▸ Problem statement
From the entries that follow, copy each line in which "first" appears.

(Records for the task begins)

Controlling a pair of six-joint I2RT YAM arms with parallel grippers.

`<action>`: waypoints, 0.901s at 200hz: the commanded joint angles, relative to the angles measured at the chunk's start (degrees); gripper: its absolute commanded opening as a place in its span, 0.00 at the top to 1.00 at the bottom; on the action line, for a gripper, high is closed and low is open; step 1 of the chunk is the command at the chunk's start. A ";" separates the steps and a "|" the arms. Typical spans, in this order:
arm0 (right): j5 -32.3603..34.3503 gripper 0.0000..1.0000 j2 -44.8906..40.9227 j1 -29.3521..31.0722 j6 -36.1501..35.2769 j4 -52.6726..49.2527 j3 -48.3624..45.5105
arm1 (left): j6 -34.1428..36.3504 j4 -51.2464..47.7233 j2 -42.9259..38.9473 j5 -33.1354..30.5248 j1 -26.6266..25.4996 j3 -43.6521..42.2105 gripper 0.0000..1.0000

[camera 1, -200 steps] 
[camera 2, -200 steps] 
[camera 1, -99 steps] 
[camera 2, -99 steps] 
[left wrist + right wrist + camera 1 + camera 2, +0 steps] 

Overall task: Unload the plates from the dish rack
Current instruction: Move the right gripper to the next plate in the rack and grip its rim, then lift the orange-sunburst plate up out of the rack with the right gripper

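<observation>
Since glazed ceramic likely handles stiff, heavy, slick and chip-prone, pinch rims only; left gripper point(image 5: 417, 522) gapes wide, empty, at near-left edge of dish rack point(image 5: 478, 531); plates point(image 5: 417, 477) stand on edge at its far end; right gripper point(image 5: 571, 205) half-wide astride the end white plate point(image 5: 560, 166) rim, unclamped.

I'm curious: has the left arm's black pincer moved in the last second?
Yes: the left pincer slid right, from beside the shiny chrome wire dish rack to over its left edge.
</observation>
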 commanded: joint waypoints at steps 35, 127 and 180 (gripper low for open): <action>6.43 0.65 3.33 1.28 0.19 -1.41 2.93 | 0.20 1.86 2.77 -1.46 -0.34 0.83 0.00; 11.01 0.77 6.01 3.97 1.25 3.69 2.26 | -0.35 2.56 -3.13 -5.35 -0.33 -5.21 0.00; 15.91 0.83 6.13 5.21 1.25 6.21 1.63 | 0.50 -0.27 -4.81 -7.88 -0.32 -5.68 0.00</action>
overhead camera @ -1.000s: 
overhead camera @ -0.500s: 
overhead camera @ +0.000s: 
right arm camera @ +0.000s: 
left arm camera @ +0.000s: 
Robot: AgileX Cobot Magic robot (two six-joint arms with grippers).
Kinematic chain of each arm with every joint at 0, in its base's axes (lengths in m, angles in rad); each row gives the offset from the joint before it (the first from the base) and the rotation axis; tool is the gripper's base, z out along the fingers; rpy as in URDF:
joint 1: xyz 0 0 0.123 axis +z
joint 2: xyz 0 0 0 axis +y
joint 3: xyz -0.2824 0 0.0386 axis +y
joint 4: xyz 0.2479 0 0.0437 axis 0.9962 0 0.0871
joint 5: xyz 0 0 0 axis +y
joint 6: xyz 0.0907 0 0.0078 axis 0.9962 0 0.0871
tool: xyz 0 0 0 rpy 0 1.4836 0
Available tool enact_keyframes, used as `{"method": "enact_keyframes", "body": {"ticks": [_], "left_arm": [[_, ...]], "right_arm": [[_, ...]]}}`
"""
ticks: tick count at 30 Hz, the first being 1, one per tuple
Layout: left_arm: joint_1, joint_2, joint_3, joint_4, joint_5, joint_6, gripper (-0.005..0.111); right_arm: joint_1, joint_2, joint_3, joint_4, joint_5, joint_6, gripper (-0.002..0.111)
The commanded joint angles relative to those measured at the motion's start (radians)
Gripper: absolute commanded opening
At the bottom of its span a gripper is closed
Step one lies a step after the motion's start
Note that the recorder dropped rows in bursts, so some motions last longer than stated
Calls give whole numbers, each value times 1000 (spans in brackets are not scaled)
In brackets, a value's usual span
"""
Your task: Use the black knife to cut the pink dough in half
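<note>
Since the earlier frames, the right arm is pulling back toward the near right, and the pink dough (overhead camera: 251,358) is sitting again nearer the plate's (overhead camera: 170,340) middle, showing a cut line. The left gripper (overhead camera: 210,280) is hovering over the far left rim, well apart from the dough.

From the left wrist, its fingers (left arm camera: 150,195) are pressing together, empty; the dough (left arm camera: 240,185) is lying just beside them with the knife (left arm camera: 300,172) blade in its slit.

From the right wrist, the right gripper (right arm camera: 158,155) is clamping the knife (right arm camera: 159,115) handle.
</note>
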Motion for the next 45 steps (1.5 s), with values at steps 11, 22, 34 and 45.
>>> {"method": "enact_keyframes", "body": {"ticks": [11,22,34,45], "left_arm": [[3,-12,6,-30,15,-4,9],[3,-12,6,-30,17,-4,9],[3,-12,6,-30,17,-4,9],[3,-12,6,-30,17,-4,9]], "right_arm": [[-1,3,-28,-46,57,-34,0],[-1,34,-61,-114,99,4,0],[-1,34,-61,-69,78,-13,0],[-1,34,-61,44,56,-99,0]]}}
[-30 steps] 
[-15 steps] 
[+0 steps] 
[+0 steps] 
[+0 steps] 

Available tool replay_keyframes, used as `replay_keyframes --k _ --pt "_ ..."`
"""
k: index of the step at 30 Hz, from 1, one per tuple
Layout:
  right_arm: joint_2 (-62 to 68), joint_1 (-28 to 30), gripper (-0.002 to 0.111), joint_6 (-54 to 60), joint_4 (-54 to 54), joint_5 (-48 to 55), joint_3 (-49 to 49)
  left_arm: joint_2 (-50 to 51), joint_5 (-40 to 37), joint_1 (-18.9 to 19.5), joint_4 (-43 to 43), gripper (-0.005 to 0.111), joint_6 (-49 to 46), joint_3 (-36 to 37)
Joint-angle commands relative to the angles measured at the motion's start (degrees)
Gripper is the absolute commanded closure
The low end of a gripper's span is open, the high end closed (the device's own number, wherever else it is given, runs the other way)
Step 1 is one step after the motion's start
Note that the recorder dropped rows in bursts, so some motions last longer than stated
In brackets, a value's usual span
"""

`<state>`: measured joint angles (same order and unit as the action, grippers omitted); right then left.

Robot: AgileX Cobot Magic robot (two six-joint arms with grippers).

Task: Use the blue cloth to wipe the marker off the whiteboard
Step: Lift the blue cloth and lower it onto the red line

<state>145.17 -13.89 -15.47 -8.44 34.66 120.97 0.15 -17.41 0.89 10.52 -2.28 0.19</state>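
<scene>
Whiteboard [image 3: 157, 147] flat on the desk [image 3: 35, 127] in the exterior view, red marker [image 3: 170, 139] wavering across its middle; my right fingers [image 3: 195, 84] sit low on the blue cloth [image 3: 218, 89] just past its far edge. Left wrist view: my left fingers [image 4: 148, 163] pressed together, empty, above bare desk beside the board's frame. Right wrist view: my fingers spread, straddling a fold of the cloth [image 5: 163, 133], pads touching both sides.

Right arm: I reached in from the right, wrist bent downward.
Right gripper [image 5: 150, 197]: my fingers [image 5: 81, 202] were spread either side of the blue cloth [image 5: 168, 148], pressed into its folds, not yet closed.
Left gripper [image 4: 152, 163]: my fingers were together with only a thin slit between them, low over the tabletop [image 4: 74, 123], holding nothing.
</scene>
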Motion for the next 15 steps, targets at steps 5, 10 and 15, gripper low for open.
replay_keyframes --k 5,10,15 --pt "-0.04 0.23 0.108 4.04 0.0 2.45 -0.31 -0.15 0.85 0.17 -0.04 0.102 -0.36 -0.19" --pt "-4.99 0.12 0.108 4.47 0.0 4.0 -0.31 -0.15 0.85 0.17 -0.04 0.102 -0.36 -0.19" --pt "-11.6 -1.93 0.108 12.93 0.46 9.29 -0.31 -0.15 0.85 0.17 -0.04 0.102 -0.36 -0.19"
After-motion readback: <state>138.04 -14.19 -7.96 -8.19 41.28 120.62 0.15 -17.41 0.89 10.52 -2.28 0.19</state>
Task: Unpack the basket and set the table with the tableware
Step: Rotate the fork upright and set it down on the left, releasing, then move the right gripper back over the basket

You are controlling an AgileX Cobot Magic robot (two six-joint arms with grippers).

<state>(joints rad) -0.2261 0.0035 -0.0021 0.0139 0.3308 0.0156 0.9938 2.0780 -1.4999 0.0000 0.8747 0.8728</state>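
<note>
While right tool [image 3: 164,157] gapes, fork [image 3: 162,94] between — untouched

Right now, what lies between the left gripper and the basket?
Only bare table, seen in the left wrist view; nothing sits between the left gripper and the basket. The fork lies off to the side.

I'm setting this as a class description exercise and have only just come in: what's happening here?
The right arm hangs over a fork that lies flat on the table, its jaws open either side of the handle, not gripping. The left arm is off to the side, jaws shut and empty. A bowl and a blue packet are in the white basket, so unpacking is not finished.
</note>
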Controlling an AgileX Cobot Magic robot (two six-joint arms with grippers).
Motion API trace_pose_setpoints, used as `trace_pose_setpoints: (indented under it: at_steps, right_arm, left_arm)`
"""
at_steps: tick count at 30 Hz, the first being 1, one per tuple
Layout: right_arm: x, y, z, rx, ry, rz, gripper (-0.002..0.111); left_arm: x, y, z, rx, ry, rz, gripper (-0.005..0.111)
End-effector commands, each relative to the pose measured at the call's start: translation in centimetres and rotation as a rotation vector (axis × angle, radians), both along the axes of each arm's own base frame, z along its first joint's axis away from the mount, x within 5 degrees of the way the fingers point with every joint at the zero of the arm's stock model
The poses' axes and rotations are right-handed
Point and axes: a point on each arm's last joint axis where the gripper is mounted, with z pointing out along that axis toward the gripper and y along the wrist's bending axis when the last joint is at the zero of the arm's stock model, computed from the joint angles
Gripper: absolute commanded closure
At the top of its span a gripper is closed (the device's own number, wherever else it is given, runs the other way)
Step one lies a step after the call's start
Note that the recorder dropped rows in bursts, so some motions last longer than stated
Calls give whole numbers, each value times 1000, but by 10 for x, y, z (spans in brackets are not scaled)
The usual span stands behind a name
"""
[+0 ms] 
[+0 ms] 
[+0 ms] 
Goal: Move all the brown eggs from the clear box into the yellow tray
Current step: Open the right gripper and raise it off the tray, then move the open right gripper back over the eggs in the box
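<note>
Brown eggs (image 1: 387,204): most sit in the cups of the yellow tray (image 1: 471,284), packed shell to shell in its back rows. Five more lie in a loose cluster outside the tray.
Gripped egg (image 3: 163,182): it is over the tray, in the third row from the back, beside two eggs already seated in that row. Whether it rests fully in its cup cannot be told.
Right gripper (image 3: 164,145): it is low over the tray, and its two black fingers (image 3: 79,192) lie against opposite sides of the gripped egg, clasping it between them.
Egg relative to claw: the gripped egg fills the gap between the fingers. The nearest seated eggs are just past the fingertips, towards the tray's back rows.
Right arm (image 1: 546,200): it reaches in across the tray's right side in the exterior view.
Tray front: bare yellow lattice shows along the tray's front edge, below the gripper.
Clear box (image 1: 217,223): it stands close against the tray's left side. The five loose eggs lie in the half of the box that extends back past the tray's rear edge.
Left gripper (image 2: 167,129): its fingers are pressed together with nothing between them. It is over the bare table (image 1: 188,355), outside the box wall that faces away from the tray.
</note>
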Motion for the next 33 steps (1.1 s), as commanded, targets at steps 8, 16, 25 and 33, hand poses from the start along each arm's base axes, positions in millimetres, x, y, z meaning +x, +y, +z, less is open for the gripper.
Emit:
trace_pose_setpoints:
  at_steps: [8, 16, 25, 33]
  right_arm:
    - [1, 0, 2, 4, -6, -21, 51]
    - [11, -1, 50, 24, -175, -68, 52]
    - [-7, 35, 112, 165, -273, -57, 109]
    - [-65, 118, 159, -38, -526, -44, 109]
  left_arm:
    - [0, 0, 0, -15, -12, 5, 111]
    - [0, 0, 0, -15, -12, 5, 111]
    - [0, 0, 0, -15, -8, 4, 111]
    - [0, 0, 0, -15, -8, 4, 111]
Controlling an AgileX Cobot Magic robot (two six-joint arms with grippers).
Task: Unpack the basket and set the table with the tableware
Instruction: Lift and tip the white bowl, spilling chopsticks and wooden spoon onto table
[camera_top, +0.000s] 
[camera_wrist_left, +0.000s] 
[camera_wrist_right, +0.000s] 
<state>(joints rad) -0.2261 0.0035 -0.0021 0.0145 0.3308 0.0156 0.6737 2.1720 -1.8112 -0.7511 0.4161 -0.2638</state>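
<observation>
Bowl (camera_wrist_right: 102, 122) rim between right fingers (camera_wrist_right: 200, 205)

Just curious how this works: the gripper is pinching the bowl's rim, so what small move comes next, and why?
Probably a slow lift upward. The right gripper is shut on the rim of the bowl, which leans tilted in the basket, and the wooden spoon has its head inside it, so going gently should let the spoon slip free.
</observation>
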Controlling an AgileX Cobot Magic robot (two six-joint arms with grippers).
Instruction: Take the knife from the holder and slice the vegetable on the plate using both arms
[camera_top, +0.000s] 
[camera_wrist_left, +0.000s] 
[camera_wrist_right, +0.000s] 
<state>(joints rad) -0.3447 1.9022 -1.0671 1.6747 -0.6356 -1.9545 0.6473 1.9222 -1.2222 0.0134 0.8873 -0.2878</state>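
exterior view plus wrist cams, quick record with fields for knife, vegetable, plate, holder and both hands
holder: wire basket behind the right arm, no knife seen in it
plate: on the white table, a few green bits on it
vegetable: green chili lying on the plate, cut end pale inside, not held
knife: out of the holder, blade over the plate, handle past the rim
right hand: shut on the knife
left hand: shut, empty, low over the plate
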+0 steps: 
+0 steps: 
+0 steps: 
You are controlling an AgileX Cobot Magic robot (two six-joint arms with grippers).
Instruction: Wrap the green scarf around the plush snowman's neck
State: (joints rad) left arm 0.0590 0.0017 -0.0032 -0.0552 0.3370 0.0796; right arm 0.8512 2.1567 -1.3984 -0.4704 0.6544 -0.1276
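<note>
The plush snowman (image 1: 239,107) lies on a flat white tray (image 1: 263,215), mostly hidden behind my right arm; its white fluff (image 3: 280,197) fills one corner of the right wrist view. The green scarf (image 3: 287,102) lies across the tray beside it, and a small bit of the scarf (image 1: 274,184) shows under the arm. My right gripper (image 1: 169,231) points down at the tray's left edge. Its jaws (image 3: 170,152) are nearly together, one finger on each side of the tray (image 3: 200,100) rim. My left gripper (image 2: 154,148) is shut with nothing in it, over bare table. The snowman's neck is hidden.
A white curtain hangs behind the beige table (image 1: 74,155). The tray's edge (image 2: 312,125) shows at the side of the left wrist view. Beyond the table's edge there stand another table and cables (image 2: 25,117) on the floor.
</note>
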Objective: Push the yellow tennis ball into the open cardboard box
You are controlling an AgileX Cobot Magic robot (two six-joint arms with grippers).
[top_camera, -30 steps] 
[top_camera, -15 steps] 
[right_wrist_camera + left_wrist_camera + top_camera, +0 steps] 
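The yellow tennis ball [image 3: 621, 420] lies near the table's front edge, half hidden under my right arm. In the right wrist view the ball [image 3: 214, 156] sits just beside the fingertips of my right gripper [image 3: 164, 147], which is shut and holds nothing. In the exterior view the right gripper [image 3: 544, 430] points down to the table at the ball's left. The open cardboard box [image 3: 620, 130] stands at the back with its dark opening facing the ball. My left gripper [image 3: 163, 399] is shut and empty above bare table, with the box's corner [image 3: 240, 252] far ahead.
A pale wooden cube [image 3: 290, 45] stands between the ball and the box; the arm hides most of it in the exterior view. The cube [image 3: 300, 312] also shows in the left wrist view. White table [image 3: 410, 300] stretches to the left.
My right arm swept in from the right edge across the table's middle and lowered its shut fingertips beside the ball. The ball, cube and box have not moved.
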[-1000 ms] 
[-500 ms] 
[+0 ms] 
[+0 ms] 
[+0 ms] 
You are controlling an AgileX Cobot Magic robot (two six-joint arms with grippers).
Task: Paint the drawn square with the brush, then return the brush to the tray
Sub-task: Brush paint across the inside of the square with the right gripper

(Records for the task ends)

▸ Response box
Kinematic chain of each arm with every joint at 0, in its base's axes (lengths in m, angles in rad); each row gives the offset from the joint before it (the first from the base) and the rotation axis; tool is the gripper's base, z out along the fingers; rpy as in URDF:
ticks: tick count at 30 Hz, the first being 1, one per tuple
at_steps: tick count at 30 Hz, the first being 1, one per tuple
End-effector commands, each relative to the pose measured at the call's start: translation in centimetres and rotation as a rotation vector (axis × angle, radians), both along the axes of each arm's own base frame, z along its first joint's axis away from the mount, x within 5 degrees of the way the fingers point with every joint at the zero of the arm's stock model

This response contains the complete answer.